危険箇所周知せよ
土砂災害防止法改正案 避難勧告の発令支援も
8月に広島市北部で発生した豪雨による土砂災害の教訓を踏まえ、土砂災害警戒区域の指定や、避難勧告の円滑な発令を促す土砂災害防止法改正案が23日、衆院本会議で審議入りし、公明党の斉藤鉄夫幹事長代行が質問に立った。土砂災害防止法は、土砂災害の危険性がある警戒区域と、住民の生命や建物に著しい危害が生じる恐れのある特別警戒区域を指定し、住民への危険周知を進めるもの。
斉藤氏は、同法で定められた警戒区域、特別警戒区域の指定手順を(1)地図上で危険箇所を決める(2)危険箇所の基礎調査をする(3)調査結果を基にして警戒区域を定める(4)警戒区域の中で特別警戒区域を指定する―と整理。「(基礎調査前の段階で)危険箇所を地域住民に知らせる仕組みになっていなかったのが大きな問題だ」として、現在の国の取り組み状況をただした。
太田昭宏国土交通相(公明党)は、広島の土砂災害を踏まえ、9月から危険箇所の周知を都道府県に要請した結果、現在では「ほとんど全ての市町村においてホームページや広報紙への掲載などで積極的に周知している」と答えた。
また、斉藤氏は、市町村が“空振り”を恐れず住民に避難勧告を発令できるように、「国や都道府県がきめ細かな情報提供や助言を行うなど十分な支援が必要だ」と訴えた。

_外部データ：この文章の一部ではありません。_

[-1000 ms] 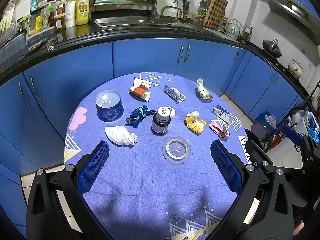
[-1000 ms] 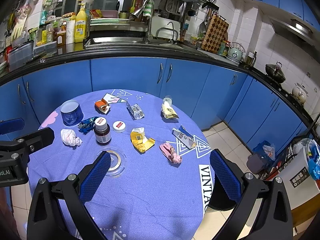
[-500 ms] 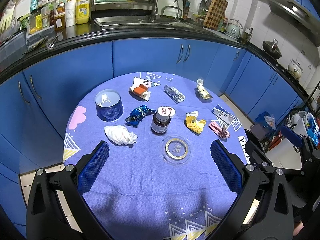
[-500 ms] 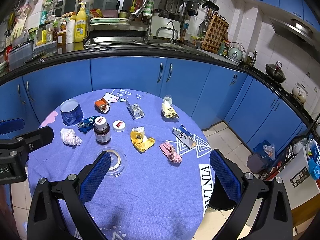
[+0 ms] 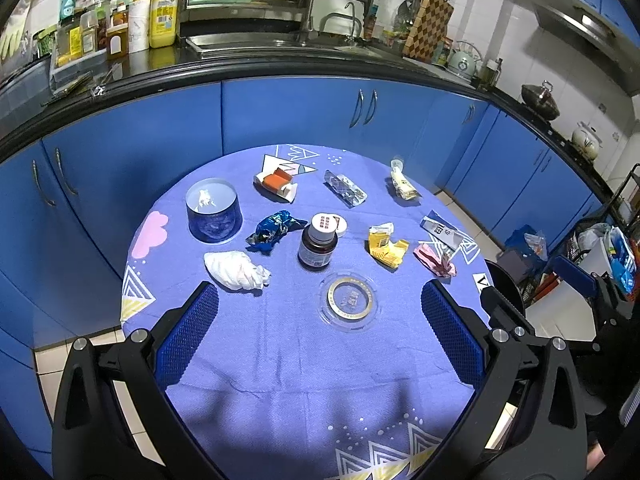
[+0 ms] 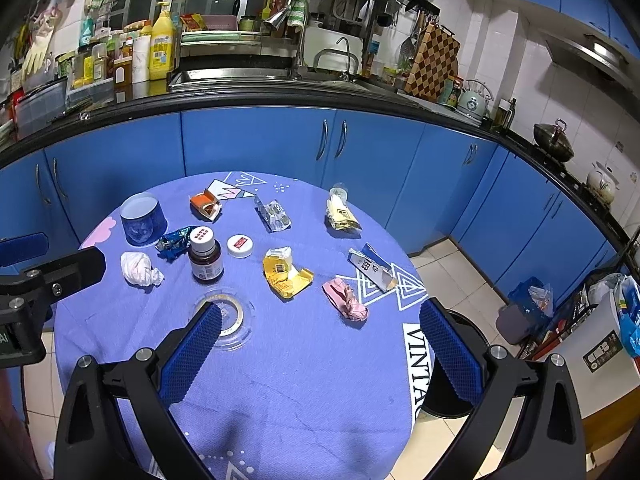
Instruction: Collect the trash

太田国交相は、「土砂災害警戒情報を通知するだけでなく、地盤の水の含み具合や雨量の予測について時系列情報を伝えるなど、きめ細かな支援を強化する」と応じた。
一方、斉藤氏は、発災時には「自助、共助、公助がうまくかみ合うことが非常に重要」と指摘。自治体単位で作る地域防災計画だけでなく、町内会や学校など、より細かな地域コミュニティーで作る「地区防災計画」の普及促進を求めた。山谷えり子防災担当相は、「今後、全国で地区防災計画の普及に取り組んでいきたい」と述べた。
このほか斉藤氏は、土石流を食い止める砂防ダムの有用性を強調し、「人命を守る観点から、優先順位を決めて整備を行うことが重要だ」と主張した。